### Extracted information
== == ==
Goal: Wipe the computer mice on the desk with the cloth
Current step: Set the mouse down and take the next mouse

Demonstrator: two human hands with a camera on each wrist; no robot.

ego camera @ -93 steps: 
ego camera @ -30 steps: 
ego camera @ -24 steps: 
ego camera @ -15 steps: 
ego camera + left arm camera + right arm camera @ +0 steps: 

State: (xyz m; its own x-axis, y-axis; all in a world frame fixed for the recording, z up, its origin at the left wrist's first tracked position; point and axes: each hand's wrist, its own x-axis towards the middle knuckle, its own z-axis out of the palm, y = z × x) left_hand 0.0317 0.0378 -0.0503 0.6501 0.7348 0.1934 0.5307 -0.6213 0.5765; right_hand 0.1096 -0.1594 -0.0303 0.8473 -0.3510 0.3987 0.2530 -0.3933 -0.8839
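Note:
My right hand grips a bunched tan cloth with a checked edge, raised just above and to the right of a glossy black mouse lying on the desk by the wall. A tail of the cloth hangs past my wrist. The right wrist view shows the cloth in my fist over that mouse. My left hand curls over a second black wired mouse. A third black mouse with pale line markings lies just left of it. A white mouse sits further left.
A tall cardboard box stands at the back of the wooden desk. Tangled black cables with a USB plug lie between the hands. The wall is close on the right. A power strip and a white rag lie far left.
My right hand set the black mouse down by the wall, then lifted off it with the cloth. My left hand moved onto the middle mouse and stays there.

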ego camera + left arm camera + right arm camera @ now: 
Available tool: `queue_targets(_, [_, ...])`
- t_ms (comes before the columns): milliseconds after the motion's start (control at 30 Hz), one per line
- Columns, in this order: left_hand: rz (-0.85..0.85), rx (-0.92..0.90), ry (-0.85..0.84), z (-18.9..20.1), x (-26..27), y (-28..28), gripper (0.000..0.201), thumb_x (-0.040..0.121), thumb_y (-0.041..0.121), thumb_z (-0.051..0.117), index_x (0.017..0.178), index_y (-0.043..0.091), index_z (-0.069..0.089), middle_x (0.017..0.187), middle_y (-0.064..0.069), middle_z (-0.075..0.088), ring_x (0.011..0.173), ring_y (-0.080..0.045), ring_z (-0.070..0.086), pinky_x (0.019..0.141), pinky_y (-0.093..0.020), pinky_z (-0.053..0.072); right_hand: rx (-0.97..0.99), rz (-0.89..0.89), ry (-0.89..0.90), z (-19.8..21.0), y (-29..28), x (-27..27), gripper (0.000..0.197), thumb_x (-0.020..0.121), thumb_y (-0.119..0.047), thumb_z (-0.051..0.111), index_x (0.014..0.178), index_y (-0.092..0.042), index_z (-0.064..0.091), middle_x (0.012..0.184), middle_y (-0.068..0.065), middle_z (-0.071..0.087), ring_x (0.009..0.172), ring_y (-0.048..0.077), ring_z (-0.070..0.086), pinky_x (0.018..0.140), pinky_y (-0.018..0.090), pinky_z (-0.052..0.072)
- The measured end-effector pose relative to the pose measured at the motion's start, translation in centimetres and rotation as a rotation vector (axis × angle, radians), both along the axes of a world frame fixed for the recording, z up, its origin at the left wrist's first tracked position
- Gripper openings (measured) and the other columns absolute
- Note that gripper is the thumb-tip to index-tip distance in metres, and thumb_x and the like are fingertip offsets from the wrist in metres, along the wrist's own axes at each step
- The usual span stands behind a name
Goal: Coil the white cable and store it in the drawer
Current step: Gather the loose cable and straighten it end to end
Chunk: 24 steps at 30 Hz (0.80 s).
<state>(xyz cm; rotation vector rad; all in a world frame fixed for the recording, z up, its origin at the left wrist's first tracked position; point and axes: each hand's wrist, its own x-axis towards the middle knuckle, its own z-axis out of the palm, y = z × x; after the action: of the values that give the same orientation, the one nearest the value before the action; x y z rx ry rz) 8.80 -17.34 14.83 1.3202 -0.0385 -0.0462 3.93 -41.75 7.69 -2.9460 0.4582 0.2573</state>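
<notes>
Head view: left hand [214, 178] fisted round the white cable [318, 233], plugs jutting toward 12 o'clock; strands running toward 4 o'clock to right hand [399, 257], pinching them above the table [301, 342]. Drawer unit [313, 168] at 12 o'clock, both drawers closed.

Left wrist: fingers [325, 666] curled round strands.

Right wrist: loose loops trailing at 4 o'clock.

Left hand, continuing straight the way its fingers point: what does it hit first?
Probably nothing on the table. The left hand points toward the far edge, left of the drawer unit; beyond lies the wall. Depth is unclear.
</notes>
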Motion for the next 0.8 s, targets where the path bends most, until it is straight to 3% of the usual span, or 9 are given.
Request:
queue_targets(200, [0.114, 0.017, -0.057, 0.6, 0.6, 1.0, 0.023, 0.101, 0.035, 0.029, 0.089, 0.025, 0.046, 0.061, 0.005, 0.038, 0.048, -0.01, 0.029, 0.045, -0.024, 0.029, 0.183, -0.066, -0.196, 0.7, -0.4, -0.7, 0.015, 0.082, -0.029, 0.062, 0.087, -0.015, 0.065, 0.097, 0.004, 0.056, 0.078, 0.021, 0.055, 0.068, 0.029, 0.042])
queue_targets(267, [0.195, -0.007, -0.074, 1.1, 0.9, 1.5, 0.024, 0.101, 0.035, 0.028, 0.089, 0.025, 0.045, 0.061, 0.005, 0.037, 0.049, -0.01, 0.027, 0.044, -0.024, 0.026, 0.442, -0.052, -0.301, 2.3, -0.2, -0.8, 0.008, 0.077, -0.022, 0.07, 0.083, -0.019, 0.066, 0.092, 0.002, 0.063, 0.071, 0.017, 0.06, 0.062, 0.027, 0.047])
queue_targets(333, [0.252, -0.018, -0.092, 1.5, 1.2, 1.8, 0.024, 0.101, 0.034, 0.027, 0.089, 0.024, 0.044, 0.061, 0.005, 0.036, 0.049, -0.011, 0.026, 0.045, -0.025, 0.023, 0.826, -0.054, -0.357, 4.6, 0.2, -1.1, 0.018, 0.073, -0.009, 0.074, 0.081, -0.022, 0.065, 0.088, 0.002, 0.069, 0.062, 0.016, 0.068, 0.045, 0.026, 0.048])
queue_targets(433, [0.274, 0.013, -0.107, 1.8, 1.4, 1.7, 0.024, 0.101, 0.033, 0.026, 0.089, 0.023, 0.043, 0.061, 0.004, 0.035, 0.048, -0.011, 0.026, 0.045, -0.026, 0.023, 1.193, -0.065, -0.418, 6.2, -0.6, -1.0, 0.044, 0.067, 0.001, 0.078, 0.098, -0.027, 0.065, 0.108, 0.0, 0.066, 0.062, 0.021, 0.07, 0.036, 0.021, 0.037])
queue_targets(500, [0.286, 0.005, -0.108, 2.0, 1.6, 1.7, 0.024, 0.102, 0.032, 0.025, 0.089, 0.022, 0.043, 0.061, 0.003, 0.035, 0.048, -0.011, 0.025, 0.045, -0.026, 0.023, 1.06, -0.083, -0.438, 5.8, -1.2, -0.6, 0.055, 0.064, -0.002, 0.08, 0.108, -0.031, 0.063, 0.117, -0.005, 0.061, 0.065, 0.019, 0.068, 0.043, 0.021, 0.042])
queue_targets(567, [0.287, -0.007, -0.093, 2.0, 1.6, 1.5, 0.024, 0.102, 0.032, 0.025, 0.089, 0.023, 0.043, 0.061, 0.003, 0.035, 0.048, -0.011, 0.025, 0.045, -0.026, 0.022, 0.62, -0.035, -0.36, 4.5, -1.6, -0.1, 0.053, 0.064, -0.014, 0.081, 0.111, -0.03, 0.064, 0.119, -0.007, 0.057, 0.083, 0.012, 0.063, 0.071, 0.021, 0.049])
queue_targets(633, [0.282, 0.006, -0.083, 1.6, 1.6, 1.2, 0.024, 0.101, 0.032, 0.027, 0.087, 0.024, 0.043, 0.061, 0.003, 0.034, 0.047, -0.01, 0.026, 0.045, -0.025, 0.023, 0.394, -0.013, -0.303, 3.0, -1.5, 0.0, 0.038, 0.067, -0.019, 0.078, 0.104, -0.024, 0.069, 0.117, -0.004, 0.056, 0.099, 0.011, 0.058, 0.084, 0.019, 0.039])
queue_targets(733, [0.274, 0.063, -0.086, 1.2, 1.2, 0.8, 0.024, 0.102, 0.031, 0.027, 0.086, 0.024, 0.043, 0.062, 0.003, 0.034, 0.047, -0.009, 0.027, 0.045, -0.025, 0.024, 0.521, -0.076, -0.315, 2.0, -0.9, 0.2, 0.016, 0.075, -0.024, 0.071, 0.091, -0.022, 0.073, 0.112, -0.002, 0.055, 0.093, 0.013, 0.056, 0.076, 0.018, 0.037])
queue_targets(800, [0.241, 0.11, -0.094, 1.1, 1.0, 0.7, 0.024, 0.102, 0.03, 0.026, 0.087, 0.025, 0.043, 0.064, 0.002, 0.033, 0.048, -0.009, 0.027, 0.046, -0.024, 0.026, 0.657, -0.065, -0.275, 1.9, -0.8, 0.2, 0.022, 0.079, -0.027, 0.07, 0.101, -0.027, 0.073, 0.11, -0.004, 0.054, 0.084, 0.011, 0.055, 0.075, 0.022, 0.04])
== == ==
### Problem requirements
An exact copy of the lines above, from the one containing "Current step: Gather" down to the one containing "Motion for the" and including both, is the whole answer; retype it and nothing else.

### Exercise output
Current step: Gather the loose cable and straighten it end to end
Chunk: 24 steps at 30 Hz (0.80 s).
<state>(xyz cm; rotation vector rad; all in a world frame fixed for the recording, z up, its origin at the left wrist's first tracked position; point and axes: each hand's wrist, its own x-axis towards the middle knuckle, its own z-axis out of the palm, y = z × x; after the action: of the values that give the same orientation, the one nearest the value before the action; x y z rx ry rz) 8.80 -17.34 14.83 1.3202 -0.0385 -0.0462 3.93 -41.75 7.69 -2.9460 0.4582 0.2573</state>
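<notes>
Head view: left hand [214, 178] fisted round the white cable [318, 233], plugs jutting toward 12 o'clock; strands running toward 4 o'clock to right hand [399, 257], pinching them above the table [301, 342]. Drawer unit [313, 168] at 12 o'clock, both drawers closed.

Left wrist: fingers [325, 666] curled round strands.

Right wrist: loose loops trailing at 4 o'clock.

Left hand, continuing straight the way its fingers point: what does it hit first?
Probably nothing on the table. The left hand points toward the far edge, left of the drawer unit; beyond lies the wall. Depth is unclear.
</notes>
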Motion for the next 0.8 s, targets where the path bends most, until it is straight to 3% of the usual span, or 9 are given.

Nothing more will be written for this answer.